5. Common Migration Traps

Five patterns show up repeatedly when migrations go sideways. Most are avoidable if they're on your radar from day one.

Trap 1

Mixing server and client certificates in one profile

The whole reason this deadline exists is that dual-EKU certificates create a confused-deputy problem. Don't recreate it on your private CA. Server certs and client certs are different objects with different lifetimes and different distribution paths.

Trap 2

Skipping trust distribution verification

Pushing the new root via Group Policy or MDM and assuming it landed everywhere is optimistic. Machines that were offline, devices that missed a policy cycle, VPN concentrators managed separately – any of these can become a silent outage at cutover. Verify before you cut.

Trap 3

No revocation story

If a device is lost or a key is compromised, how do you invalidate the certificate? Answer this before you start issuing, not after. OCSP responders, CRL distribution points, and short lifetimes as a revocation substitute are all valid – pick one and wire it up from day one.

Trap 4

Going manual where you should automate

If the migration plan ends with "the team will manually reissue every 90 days," the plan is broken. Short lifetimes are coming everywhere, and the only thing that survives them is automated enrollment. Build the automation first, not last.

Trap 5

Choosing a CA platform that can't grow with you

A CA stood up in a weekend to cover mTLS will, within a year, also need to cover VPN, 802.1X, code signing, and probably A2A agent identity. Choosing a CA that treats client authentication as a bolt-on, or that can't handle multiple enrollment protocols, means doing this migration twice. Pick a foundation that covers the full surface from the start.
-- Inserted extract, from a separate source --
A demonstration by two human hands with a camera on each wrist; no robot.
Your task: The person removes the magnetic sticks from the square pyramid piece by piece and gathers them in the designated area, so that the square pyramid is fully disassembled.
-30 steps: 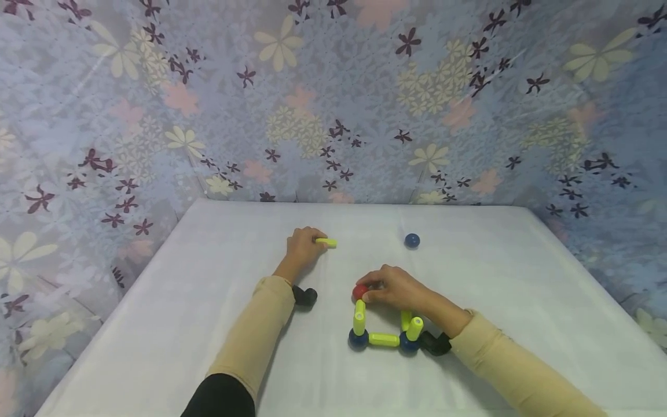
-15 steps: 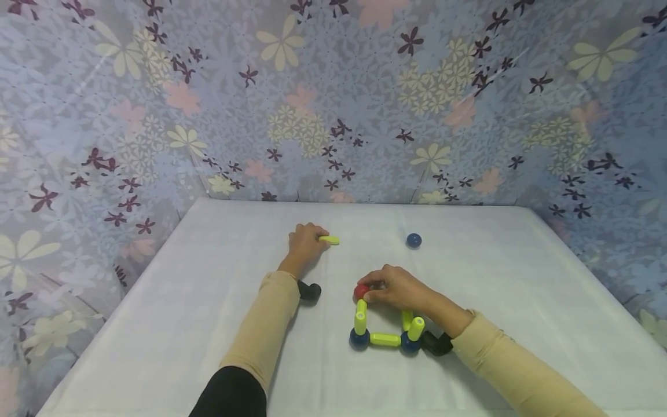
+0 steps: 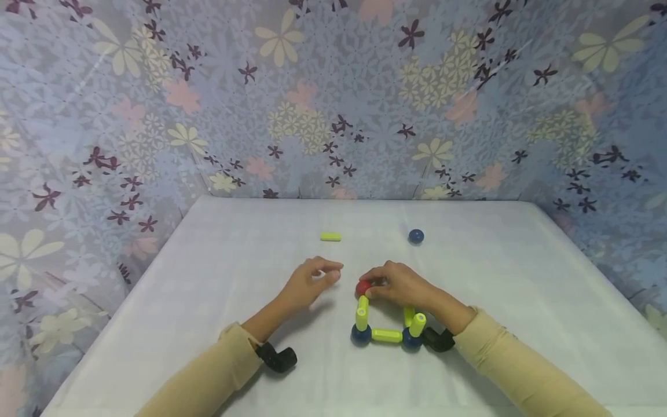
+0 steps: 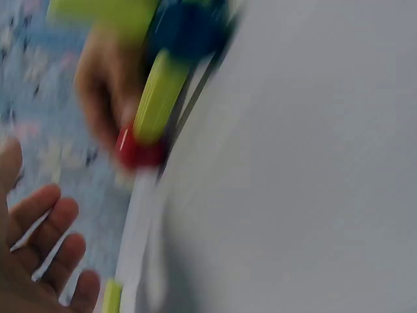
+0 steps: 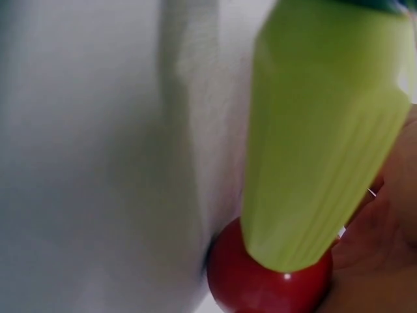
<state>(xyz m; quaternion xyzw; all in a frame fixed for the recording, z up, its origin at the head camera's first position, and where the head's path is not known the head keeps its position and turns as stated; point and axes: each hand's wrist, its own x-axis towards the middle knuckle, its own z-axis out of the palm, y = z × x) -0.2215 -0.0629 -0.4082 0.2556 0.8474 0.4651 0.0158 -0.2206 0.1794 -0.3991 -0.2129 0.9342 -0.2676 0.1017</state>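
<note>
A white cloth-covered table [image 3: 208, 278] fills the lower half of the head view, backed by a flowered blue curtain [image 3: 156, 104] across the upper half. Low and right of centre, a small frame of yellow-green ribbed plastic rods and dark blue balls [image 3: 387, 335] is seen lying on the cloth, open at its far side.

The right hand [image 3: 401, 285] is held over the frame's far end, and a red ball [image 3: 362, 288] is pinched in its fingertips at the top of the left rod [image 3: 362, 314]; in the right wrist view the ball [image 5: 270, 283] is shown touching the rod's end [image 5: 326, 143].

The left hand [image 3: 307, 284] is now found just left of the red ball, fingers loosely curled and nothing visible in them, though the left wrist view is too blurred to be sure. A second ago it was resting at the loose yellow-green rod [image 3: 330, 236] near the far centre; that rod has been left lying there, so the frame's gap has probably not been supplied from it. A loose dark blue ball [image 3: 416, 236] lies well apart, to the upper right.
</note>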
6. The Migration Checklist

A compact version of the playbook for your planning doc:

  • 01Inventory – every cert with clientAuth EKU across CT logs, network, filesystem, and secrets stores.
  • 02Triage – owner, system, expiry, renewal path for every certificate found.
  • 03Architect – offline root, online intermediate(s), algorithm choice, topology.
  • 04Ceremony – generate root and intermediate keys, ideally with hybrid classical plus post-quantum signatures.
  • 05Distribute – push the new root to every relying party via its native path, verify landing.
  • 06Enroll – stand up ACME, SCEP, EST, or API enrollment matching your relying population.
  • 07Overlap – validators trust old and new chains simultaneously while clients rotate.
  • 08Monitor – track old-versus-new issuer ratio at every authentication point.
  • 09Tighten – remove old public chain from trust bundles, revoke remaining legacy client certs.
  • 10Document – architecture, enrollment paths, revocation procedure, rotation policy.

7. This Is Trust, Not Just Certificates

The instinct during a forced migration is to do the minimum: move the affected certificates, keep everything else the same, tick the box, move on. That instinct misses the opportunity.
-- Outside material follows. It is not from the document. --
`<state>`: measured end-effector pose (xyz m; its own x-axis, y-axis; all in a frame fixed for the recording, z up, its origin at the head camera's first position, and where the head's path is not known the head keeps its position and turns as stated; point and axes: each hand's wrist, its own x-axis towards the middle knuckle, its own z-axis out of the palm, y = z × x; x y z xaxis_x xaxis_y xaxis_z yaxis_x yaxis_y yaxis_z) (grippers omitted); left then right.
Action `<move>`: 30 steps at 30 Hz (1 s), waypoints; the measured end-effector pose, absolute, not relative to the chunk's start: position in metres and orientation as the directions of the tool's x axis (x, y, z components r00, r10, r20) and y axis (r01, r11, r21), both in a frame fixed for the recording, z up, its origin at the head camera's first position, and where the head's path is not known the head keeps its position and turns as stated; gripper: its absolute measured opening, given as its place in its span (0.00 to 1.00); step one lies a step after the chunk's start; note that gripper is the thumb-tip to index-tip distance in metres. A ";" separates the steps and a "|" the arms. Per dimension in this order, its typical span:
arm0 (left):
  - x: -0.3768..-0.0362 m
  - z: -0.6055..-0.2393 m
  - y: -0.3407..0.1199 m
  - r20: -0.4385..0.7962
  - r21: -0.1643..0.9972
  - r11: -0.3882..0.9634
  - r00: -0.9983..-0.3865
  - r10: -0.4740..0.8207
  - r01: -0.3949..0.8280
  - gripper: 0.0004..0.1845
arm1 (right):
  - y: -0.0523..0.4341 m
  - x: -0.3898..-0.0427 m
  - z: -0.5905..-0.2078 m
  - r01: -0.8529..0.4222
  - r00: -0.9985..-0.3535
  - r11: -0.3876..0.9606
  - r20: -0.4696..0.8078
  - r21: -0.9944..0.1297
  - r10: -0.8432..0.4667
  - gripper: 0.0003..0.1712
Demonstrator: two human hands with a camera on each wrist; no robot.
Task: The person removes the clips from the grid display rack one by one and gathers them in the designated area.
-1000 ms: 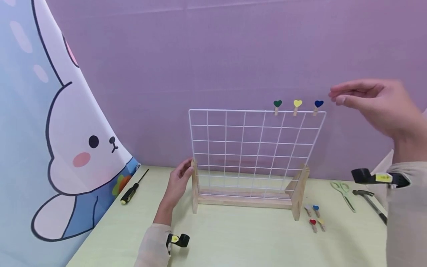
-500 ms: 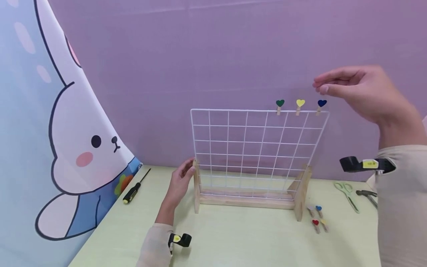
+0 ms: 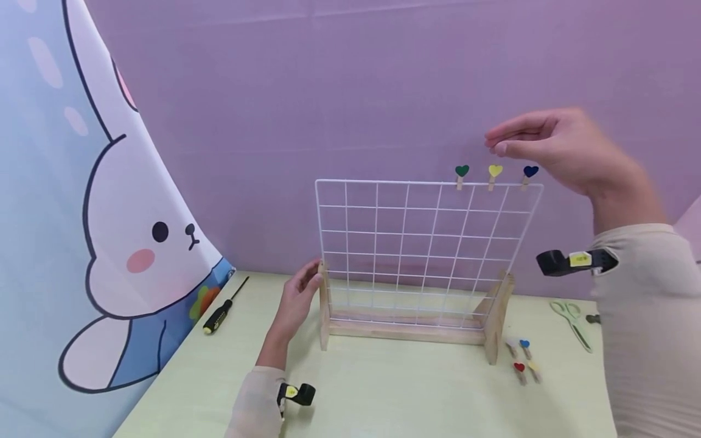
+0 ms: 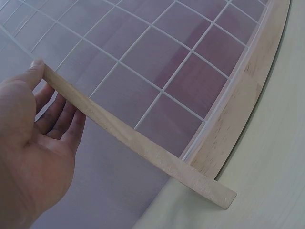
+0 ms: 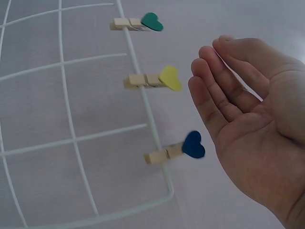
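A white wire grid stands upright in a wooden stand. My left hand grips the stand's left side post, thumb at its top end and fingers behind it. Clipped along the grid's top wire at the right are small clothespins with hearts: green, yellow and blue. Above the yellow one hovers my right hand, holding nothing. In the right wrist view its fingers bend slightly, just apart from the yellow heart.
Several more heart clothespins lie on the table right of the stand. Beyond them are green-handled scissors and a hammer, mostly hidden by my right sleeve. A screwdriver lies at the left. A purple cloth hangs behind.
My right hand has moved left along the clothespins, from beside the blue one to above the yellow one. The left hand stays on the post. The view has shifted slightly.
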<state>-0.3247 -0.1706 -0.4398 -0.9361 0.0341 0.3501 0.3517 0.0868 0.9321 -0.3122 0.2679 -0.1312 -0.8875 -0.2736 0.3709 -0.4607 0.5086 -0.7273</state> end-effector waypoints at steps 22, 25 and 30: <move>-0.325 -0.441 -0.170 0.358 0.929 0.081 -0.933 0.041 0.361 0.25 | 0.236 -0.321 -0.135 -0.431 -0.899 0.574 0.273 -0.696 -0.343 0.20; -0.325 -0.441 -0.170 0.356 0.930 0.076 -0.934 0.042 0.358 0.24 | 0.235 -0.322 -0.136 -0.423 -0.903 0.583 0.264 -0.694 -0.340 0.18; -0.325 -0.440 -0.170 0.355 0.931 0.075 -0.934 0.034 0.357 0.24 | 0.233 -0.324 -0.140 -0.420 -0.904 0.589 0.259 -0.691 -0.341 0.16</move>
Every team running private identity on public certificates was, in effect, renting their trust from the public CA ecosystem. The Chrome change is what renting looks like: the landlord changes the terms and you move. A private CA is ownership – the same infrastructure that issues your mTLS certificates today can issue certificates for AI agents tomorrow, can adopt post-quantum algorithms on your timeline rather than someone else's, and doesn't depend on a browser trust program deciding what private identity is allowed to look like.

The migration playbook above also happens to be the foundation for the next two shifts already visible on the horizon: agent-to-agent identity, which will multiply the number of non-human certificate-bearing workloads by an order of magnitude, and post-quantum cryptography, which will require every root in active use to carry quantum-safe material. A team that finishes this migration in 2026 with a modern private CA has already done most of the work for both.

The June 15 deadline is a forcing function. The migration itself is a correction that should have happened anyway.